**EXERCISE GOAL**
Instruction for the listing below: copy exactly, and only, the lines from the one holding "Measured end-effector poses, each" through its last line, omitting any picture.

**SOURCE DATA**
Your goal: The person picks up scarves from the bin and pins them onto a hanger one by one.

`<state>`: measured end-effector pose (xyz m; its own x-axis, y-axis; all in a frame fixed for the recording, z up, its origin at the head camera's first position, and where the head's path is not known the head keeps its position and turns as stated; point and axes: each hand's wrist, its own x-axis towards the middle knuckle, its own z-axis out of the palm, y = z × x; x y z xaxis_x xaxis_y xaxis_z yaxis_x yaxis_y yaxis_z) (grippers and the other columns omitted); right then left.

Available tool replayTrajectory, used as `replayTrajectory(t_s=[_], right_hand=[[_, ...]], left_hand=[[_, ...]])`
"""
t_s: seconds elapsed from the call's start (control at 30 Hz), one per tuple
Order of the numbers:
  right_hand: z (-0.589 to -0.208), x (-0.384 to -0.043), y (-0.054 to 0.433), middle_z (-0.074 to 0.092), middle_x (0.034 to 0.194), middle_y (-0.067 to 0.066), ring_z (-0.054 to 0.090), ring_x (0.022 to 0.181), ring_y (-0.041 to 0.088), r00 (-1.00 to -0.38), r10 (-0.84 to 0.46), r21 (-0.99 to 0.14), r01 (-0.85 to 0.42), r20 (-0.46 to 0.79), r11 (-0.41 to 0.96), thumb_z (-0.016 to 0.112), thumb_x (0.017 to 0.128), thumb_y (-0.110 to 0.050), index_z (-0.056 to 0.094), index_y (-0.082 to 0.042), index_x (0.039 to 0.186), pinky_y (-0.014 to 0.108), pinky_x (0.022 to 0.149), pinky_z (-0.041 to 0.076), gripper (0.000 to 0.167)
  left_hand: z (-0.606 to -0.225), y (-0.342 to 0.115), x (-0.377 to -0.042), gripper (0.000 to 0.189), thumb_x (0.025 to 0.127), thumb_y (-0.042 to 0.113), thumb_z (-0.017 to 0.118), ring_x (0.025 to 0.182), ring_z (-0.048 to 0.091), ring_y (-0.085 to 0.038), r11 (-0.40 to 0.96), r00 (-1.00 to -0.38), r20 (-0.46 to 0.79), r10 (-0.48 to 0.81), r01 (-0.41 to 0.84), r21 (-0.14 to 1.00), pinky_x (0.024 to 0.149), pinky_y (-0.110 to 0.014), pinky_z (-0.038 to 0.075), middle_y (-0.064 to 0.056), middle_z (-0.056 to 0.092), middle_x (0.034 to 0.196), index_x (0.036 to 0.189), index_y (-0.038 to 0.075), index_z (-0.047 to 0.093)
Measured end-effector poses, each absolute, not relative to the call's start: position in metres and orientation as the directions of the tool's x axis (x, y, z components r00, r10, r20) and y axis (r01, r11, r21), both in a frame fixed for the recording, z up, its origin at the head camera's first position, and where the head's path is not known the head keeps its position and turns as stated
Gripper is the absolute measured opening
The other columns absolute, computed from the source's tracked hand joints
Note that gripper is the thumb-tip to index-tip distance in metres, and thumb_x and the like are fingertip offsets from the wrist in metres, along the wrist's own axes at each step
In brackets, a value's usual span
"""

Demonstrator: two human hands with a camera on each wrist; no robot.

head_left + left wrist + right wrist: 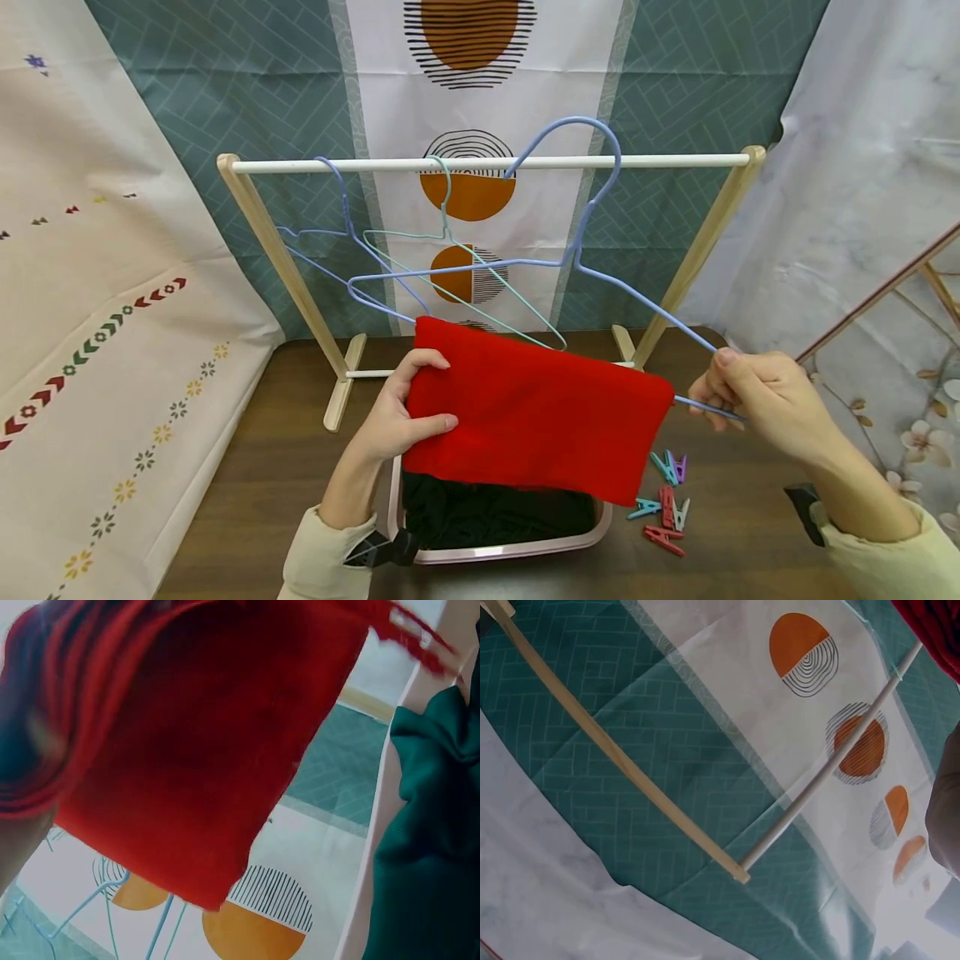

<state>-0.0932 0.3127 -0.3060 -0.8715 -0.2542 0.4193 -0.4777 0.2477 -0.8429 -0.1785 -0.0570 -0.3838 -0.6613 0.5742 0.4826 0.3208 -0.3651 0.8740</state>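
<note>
A folded red cloth [540, 408] hangs over the lower bar of a blue hanger [637, 296], above a pink basket. My left hand [401, 412] grips the cloth at its left edge, thumb on the front; its other fingers are mostly hidden behind the fabric. At the hanger's right corner, my right hand [772, 404] holds the blue wire. The hanger's hook looks nearer to me than the rack's white rail. In the left wrist view, the red cloth [202, 750] fills much of the picture. The right wrist view catches only a corner of red fabric [937, 630].
Behind stands a wooden rack [281, 250] with a white rail [675, 161], carrying another blue hanger [345, 200] and a green hanger [447, 200]. Below is the pink basket [517, 550] with dark green fabric [427, 847] inside. Several clothespins [666, 504] lie right of the basket.
</note>
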Motion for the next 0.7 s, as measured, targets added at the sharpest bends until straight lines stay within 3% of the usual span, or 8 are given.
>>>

**WRITTEN SOLUTION**
Measured end-effector poses, each absolute, not relative to the call's start: position in metres and orientation as the directions of the tool's x axis (x, y, z components r00, r10, r20) and y axis (r01, r11, r21), both in a frame fixed for the recording, z up, its origin at the head camera's first position, and where the head's path is not known the head keeps its position and turns as stated
Gripper is the absolute measured opening
The other columns absolute, computed from the source's tracked hand joints
Note that gripper is the thumb-tip to index-tip distance in metres, and thumb_x and the like are fingertip offsets from the wrist in metres, along the wrist's own axes at each step
In brackets, a value's usual span
"""

Demonstrator: two human hands with a camera on each wrist; no robot.

head_left + left wrist + right wrist: 

<state>-0.0932 0.3127 -0.3060 -0.8715 -0.2542 0.4193 -0.4777 0.2477 -0.8429 -0.1785 -0.0570 -0.3838 -0.6613 0.5742 0.4826 0.3208 -0.3651 0.8740</state>
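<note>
A folded red cloth [540, 408] hangs over the lower bar of a blue hanger [637, 296], above a pink basket. My left hand [401, 412] grips the cloth at its left edge, thumb on the front; its other fingers are mostly hidden behind the fabric. At the hanger's right corner, my right hand [772, 404] holds the blue wire. The hanger's hook looks nearer to me than the rack's white rail. In the left wrist view, the red cloth [202, 750] fills much of the picture. The right wrist view catches only a corner of red fabric [937, 630].
Behind stands a wooden rack [281, 250] with a white rail [675, 161], carrying another blue hanger [345, 200] and a green hanger [447, 200]. Below is the pink basket [517, 550] with dark green fabric [427, 847] inside. Several clothespins [666, 504] lie right of the basket.
</note>
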Motion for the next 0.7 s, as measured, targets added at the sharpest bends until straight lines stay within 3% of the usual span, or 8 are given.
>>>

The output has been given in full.